● What this task involves
Write out all the data again, exactly as it stands.

● Input data
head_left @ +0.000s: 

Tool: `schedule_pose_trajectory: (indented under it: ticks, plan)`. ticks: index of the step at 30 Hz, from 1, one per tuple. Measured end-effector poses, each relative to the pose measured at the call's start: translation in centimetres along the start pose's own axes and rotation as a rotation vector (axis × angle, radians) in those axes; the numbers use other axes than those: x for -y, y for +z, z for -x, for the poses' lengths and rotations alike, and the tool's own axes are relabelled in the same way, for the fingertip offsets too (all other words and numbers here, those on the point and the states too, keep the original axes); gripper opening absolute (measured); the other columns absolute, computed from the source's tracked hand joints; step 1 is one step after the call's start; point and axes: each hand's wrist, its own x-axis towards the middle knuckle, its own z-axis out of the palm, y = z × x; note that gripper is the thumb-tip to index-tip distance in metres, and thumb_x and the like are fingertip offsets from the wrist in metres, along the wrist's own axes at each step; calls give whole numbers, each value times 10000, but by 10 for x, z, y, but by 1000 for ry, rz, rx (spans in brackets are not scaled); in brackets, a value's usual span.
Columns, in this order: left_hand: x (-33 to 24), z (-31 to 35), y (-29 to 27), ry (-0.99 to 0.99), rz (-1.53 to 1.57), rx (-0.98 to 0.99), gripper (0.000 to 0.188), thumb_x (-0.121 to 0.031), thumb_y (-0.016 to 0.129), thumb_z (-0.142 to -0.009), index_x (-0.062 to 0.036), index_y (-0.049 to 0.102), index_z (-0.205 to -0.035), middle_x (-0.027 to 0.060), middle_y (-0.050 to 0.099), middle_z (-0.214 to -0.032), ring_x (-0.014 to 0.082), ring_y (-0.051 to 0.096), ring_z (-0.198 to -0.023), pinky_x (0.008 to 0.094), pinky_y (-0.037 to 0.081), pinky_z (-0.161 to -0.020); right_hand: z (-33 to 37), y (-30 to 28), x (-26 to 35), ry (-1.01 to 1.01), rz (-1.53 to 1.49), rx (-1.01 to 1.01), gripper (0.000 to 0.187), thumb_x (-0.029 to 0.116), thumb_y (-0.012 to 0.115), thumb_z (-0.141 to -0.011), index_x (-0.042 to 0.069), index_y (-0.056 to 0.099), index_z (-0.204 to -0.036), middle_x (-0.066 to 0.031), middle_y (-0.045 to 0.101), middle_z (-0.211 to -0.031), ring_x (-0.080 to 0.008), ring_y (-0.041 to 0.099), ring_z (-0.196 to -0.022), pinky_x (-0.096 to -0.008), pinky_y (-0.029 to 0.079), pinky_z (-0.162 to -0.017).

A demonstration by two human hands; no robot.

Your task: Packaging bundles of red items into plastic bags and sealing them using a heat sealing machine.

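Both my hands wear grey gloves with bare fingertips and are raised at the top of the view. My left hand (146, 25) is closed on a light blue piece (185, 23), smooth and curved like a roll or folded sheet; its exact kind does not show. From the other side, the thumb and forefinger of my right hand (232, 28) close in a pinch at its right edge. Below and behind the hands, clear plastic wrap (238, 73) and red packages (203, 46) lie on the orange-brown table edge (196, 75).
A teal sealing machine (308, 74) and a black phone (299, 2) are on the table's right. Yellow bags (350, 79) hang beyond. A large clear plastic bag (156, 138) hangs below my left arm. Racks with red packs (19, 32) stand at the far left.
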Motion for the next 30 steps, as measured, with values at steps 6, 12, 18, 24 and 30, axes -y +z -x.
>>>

● Response
head_left @ +0.000s: 

Tool: `schedule_pose_trajectory: (indented under it: ticks, plan)`. ticks: index of the step at 30 Hz, from 1, one per tuple. Measured end-effector poses, each relative to the pose measured at the call's start: translation in centimetres along the start pose's own axes and rotation as a rotation vector (axis × angle, radians) in those axes; the numbers use other axes than those: x for -y, y for +z, z for -x, for the poses' lengths and rotations alike, and the tool's own axes are relabelled in the same way, for the fingertip offsets too (all other words and numbers here, those on the point and the states too, keep the original axes); gripper opening absolute (measured); the other columns absolute, computed from the source's tracked hand joints; step 1 is one step after the call's start; point and axes: each hand's wrist, its own x-axis towards the middle knuckle, its own z-axis out of the palm, y = z × x; note that gripper is the thumb-tip to index-tip distance in metres, and thumb_x and the like are fingertip offsets from the wrist in metres, along the wrist's own axes at each step; calls give whole numbers, each value times 10000, but by 10 for x, z, y, but by 1000 for ry, rz, rx (spans in brackets are not scaled); in brackets, a value's usual span.
Columns, in this order: left_hand: x (-33 to 24), z (-31 to 35), y (-29 to 27), ry (-0.99 to 0.99), rz (-1.53 to 1.57), rx (-0.98 to 0.99), gripper (0.000 to 0.188), thumb_x (-0.121 to 0.031), thumb_y (-0.016 to 0.129), thumb_z (-0.142 to -0.009), index_x (-0.062 to 0.036), index_y (-0.049 to 0.102), index_z (-0.205 to -0.035), middle_x (-0.027 to 0.060), middle_y (-0.050 to 0.099), middle_z (-0.214 to -0.032), ring_x (-0.014 to 0.082), ring_y (-0.051 to 0.096), ring_z (-0.198 to -0.023), pinky_x (0.008 to 0.094), pinky_y (-0.037 to 0.081), pinky_z (-0.161 to -0.020); right_hand: z (-33 to 37), y (-30 to 28), x (-26 to 35), ry (-1.01 to 1.01), rz (-1.53 to 1.49), rx (-1.01 to 1.01), gripper (0.000 to 0.187), thumb_x (-0.029 to 0.116), thumb_y (-0.012 to 0.115), thumb_z (-0.141 to -0.011), index_x (-0.042 to 0.069), index_y (-0.056 to 0.099), index_z (-0.204 to -0.036), middle_x (-0.066 to 0.031), middle_y (-0.045 to 0.101), middle_z (-0.211 to -0.031), ring_x (-0.080 to 0.008), ring_y (-0.041 to 0.099), ring_z (-0.196 to -0.022), pinky_x (-0.096 to -0.008), pinky_y (-0.029 to 0.079), pinky_z (-0.162 to -0.017).

A demonstration by two human hands; no robot.

Your task: Packaging bundles of red items into plastic bags and sealing them using a heat sealing machine.

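Both my hands wear grey gloves with bare fingertips and are raised at the top of the view. My left hand (146, 25) is closed on a light blue piece (185, 23), smooth and curved like a roll or folded sheet; its exact kind does not show. From the other side, the thumb and forefinger of my right hand (232, 28) close in a pinch at its right edge. Below and behind the hands, clear plastic wrap (238, 73) and red packages (203, 46) lie on the orange-brown table edge (196, 75).
A teal sealing machine (308, 74) and a black phone (299, 2) are on the table's right. Yellow bags (350, 79) hang beyond. A large clear plastic bag (156, 138) hangs below my left arm. Racks with red packs (19, 32) stand at the far left.
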Motion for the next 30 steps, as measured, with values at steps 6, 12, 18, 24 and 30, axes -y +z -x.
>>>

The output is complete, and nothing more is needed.